GIORGIA Meloni ha trasformato il tribunale politico in un comizio: il giorno dopo, gli amici che le parlano ogni giorno e le confidano ogni istante dell’azione del governo e dei gruppi parlamentari, ritengono che la conferenza stampa di inizio anno sia stata positiva. A maggior ragione dopo i primi tormentati giorni dell’anno. Tutto bene, insomma. Nessuna sbavatura. Caso Pozzolo chiuso con sospensione e deferimento ai probiviri. Ramanzina a chi ha commesso errori in questi mesi, una carezza a Matteo Salvini sull’affaire Verdini e una dose di positività sul futuro e sulle riforme che verranno. E poi le europee, test elettorale per la maggioranza. D’altro canto, quando Meloni invita gli alleati Salvini e Tajani a scendere in campo lo fa, dicono, «per legittimare ancor più la sua leadership, per continuare a dare le carte all’interno della coalizione».

GLI SCENARI OPACHI

Eppure, in questo contesto l’uscita della Meloni che più ha fatto discutere è stata il nuovo affondo sugli scenari opachi, su chi starebbe tramando un complotto alle sue spalle. Parole che hanno fatto il giro di tutti i palazzi della politica. «A chi si riferiva questa volta? Ai magistrati? Ai grand commis di Stato che le remano contro?». E ancora: «Cosa c’è dietro quel “io non sono ricattabile”?». Anche perché non è la prima volta che succede. Ormai è un grande classico della narrazione meloniana. Qualcuno sospetta: «L’opposizione latita e se la prende con i poteri oscuri. Cerca un avversario…». Eccola, allora, in conferenza stampa rispolverare la frase con cui rispose, nell’ottobre 2022, agli appunti piccati di Silvio Berlusconi durante la fase della formazione del governo: «Non sono ricattabile». A chi era diretto questo messaggio? Domanda che in tanti si fanno in queste ore. Forse agli alleati di governo riottosi che cercano l’incidente ogni giorno? «Io penso che qualcuno in questa nazione abbia pensato di poter dare le carte, ma in uno Stato normale non ci sono condizionamenti, l’ho visto accadere e non dico di più».
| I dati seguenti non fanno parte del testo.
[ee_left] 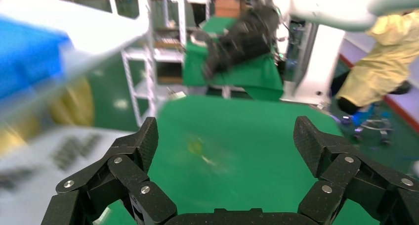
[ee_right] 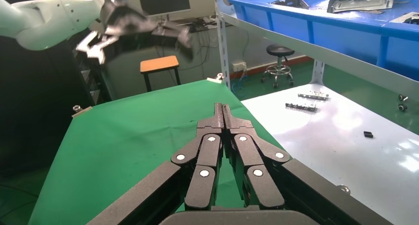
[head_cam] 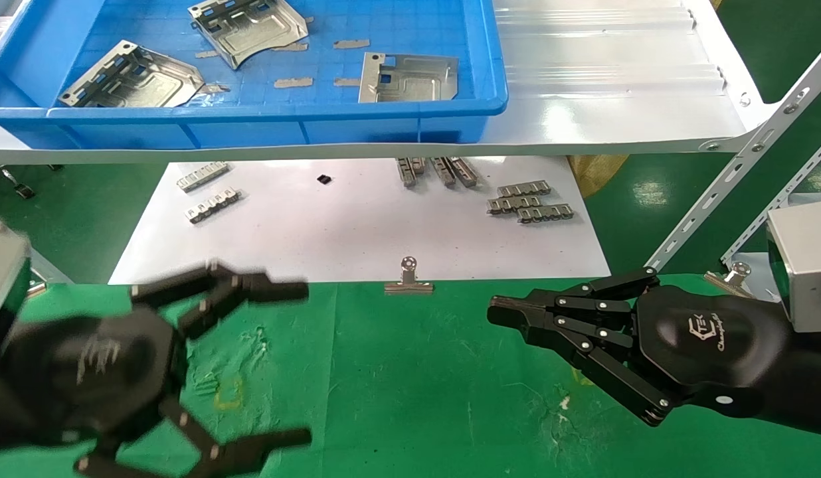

E ancora: «Vedo degli attacchi e pensano che ti spaventi se non fai quello che vogliono, ma io non sono una che si spaventa facilmente, preferisco cento volte andare a casa, hanno a che fare con la persona sbagliata. Ci sono quelli che possono indirizzare le scelte, ma con me non funziona, io sono il premier e le faccio io, me ne assumo la responsabilità».

I MOTIVI DELLE IRRITAZIONI

La premier Meloni, sul caso complotto, accenna appena a qualche richiesta che deve aver ricevuto: «Mi è capitato in questo anno di capire che alcune persone hanno ritenuto di avere avuto in passato ruoli che non ritengo di dover dare. Questo vuol dire che io non sono una persona che si fa condizionare, non sono una persona che si fa ricattare. Non ritengo di dover dire di più su questo: dico solo che non sono ricattabile». Raccontano che Meloni sarebbe stata infastidita dai consigli non richiesti provenienti da agenzie di comunicazione o da vecchi arnesi della politica italiana. E che si sarebbe irritata per le molteplici richieste che le sono arrivate nei giorni delle nomine. Raccontano anche che non le ha fatto piacere quello che si è ricamato in queste settimane sui fuorionda riguardanti l’ex compagno Andrea Giambruno. A suggellare tutto, in questi mesi, anche lo sfogo del ministro Guido Crosetto con il Corriere della Sera che ha evocato lo spettro della «opposizione giudiziaria».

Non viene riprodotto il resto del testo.